Nunca é suficiente. Seja no centro histórico de Leiria seja no centro histórico de qualquer outra cidade do mundo. Para si e para mim, como meros clientes da zona, não é suficiente porque nós preferíamos ter um polícia a cada dois metros, um a andar à nossa frente e outro atrás.

 Não podendo ser assim, quantos polícias é que tem lá?
Depende. Privilegiamos como é óbvio as noites de quinta-feira, as de fim-de-semana e temos lá entre os 2/3 homens até 14/16, tudo pode acontecer. Agora, nem sempre os polícias andam com uma bandeira a dizer “estou aqui”, ou com coletes reflectores como muita gente gostaria de ver. Uma coisa é certa: aquilo que é relevante controlar no centro histórico de Leiria é controlado. Problema sobrante: tem duas ou 3 vertentes específicas. É preciso decidir se pretende que o centro histórico seja uma extraordinária zona residencial ou seja aquilo que tem sido (e quer tem sido fomentado ao longo dos anos) zona de diversão nocturna por excelência da cidade de Leiria, e arredores. E aqui temos que contar com toda a juventude da cidade que está autorizada a sair à rua, e alguns deles que tinham idade para estar em casa a ver os desenhos animados e a ver o Vitinho. E estes acrescidos dos milhares de alunos que frequentam o IPL. A nossa juventude não prima pela educação, por saber respeitar os outros, o descanso dos outros. Mas isso também é um bocado a irreverência típica da juventude.
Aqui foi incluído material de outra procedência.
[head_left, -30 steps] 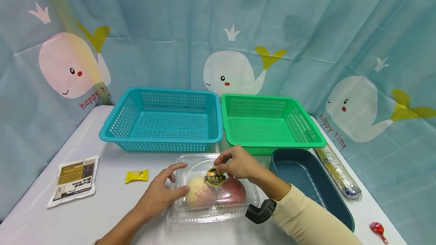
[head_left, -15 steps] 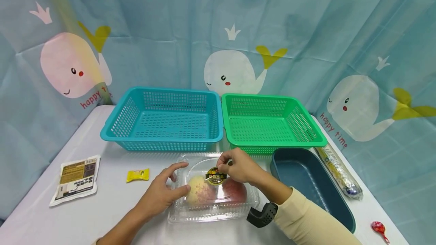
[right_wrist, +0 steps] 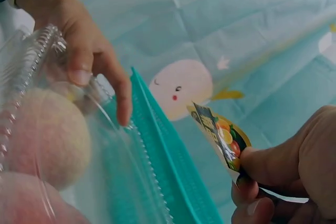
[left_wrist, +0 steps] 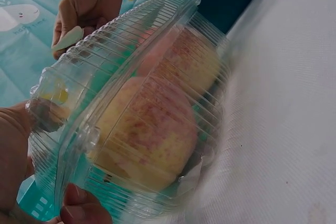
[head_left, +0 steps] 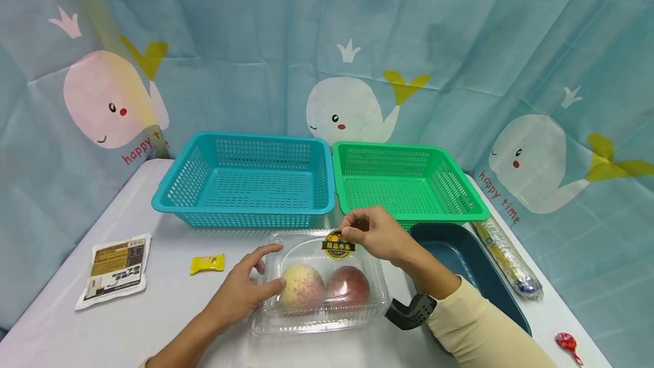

 Na sua opinião o problema do centro histórico é de falta de civismo?
É um problema educacional. Que polícia nenhuma consegue resolver. Não podemos colocar rolhas na boca das pessoas, não podemos fazer como nos filmes e colar aquela fita com 5 cm de largura, de cor prateada na boca das pessoas, e em muitas situações em que a polícia se desloca para resolver um problema de ruido na via pública, onde pretensamente um grupo de jovens estará a impedir um casal do seu merecido descanso, a polícia chega lá e depara-se não com um pequeno grupo mas com 50, 100 ou 200. Onde normalmente a chamada de atenção por parte da polícia leva a que nasça no momento uma onda de ruido muito superior, de intensidade muito maior e perpetrada por muito mais gente.

 Mas é hábito a polícia fazer acções de prevenção e sensibilização na ruas?
Nós não poderemos propriamente fazer acções de sensibilização na via pública. Porque o problema não é exactamente dos estabelecimentos, a maioria deles não verte barulho do interior para o exterior. São sim os seus clientes antes, durante (quando vêm cá fora) e depois. Ou até os clientes de outros estabelecimentos, ou alguns que não são clientes de estabelecimento nenhum, que são meros utentes do espaço, e não podemos impedir que eles façam barulho. A juventude sobretudo não está vocacionada para pensar nesses pormenores, nem para respeitar, e cada vez menos até para respeitar a autoridade.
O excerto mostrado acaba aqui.